» WHAT IS NEEDED: Without changing anything, set down every line shown below.

» AVAILABLE DATA:
════

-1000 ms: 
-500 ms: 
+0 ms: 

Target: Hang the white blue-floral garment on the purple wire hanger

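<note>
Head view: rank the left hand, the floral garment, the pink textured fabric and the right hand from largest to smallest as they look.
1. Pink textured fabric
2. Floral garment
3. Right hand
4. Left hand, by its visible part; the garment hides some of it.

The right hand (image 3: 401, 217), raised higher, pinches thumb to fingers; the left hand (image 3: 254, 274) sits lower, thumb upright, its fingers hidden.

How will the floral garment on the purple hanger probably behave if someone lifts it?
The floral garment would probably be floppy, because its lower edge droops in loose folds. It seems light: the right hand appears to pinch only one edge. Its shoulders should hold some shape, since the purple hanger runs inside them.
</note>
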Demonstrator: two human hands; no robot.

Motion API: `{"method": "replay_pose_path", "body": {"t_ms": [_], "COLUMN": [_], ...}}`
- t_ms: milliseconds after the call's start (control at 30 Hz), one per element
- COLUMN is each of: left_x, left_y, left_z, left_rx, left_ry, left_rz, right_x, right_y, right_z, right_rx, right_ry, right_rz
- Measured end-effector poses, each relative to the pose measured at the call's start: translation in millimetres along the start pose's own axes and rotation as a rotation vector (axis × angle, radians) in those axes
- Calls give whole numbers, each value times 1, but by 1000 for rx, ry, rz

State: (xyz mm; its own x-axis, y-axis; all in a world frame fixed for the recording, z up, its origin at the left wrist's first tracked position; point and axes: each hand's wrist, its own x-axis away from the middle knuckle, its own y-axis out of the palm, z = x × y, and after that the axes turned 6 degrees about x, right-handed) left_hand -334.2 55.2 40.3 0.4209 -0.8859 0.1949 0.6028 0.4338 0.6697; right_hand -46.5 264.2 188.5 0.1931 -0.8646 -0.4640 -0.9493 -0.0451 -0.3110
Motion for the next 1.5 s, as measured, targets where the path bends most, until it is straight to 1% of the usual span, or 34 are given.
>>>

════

» RESULT OF THIS TASK:
-1000 ms: 
-500 ms: 
+0 ms: 

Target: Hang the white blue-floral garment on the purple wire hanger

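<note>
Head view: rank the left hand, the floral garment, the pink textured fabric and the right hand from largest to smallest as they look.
1. Pink textured fabric
2. Floral garment
3. Right hand
4. Left hand, by its visible part; the garment hides some of it.

The right hand (image 3: 401, 217), raised higher, pinches thumb to fingers; the left hand (image 3: 254, 274) sits lower, thumb upright, its fingers hidden.

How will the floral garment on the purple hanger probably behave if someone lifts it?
The floral garment would probably be floppy, because its lower edge droops in loose folds. It seems light: the right hand appears to pinch only one edge. Its shoulders should hold some shape, since the purple hanger runs inside them.
</note>
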Demonstrator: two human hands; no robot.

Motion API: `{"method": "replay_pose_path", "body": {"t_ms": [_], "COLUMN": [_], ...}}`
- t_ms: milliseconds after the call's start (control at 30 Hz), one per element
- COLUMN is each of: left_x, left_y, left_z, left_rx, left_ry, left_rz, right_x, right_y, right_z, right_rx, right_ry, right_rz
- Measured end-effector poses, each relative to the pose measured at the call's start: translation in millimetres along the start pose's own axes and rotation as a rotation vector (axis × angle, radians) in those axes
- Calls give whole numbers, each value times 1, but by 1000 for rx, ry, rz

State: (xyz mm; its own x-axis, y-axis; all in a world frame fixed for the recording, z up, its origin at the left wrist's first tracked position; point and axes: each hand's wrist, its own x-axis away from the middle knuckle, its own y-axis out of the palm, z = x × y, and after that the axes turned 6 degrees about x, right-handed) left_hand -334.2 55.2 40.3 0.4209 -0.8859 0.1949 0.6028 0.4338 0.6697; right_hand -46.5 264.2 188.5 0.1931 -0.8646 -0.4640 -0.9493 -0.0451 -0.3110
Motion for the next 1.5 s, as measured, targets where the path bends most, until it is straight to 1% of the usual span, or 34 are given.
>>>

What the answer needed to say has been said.